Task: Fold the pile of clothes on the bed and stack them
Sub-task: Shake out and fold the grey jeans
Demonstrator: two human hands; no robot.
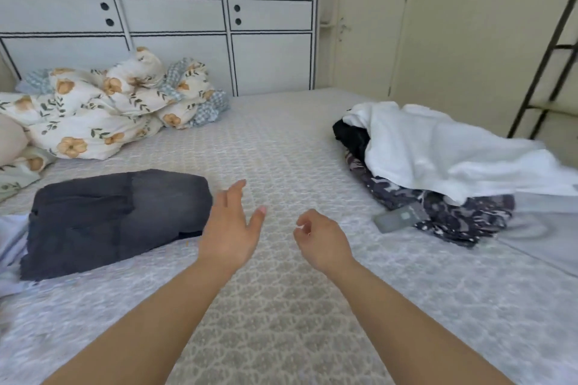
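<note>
A folded dark grey pair of jeans (115, 216) lies flat on the bed (281, 150) at the left. At the right sits a loose pile: a white garment (444, 150) on top, a black piece (352, 134) behind it, a dark patterned garment (453, 216) underneath. My left hand (231, 228) hovers over the bed just right of the jeans, fingers spread, holding nothing. My right hand (322, 241) is beside it, fingers loosely curled, empty, well left of the pile.
A crumpled floral duvet (103, 112) fills the far left by the headboard. A grey flat device (397, 219) lies at the pile's near edge. A pale cloth (12, 241) shows at the left edge. A dark ladder frame (544, 53) stands at the right.
</note>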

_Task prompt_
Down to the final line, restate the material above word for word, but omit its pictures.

_The answer_
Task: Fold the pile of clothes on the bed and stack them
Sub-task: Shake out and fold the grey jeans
Demonstrator: two human hands; no robot.
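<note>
A folded dark grey pair of jeans (115, 216) lies flat on the bed (281, 150) at the left. At the right sits a loose pile: a white garment (444, 150) on top, a black piece (352, 134) behind it, a dark patterned garment (453, 216) underneath. My left hand (231, 228) hovers over the bed just right of the jeans, fingers spread, holding nothing. My right hand (322, 241) is beside it, fingers loosely curled, empty, well left of the pile.
A crumpled floral duvet (103, 112) fills the far left by the headboard. A grey flat device (397, 219) lies at the pile's near edge. A pale cloth (12, 241) shows at the left edge. A dark ladder frame (544, 53) stands at the right.
</note>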

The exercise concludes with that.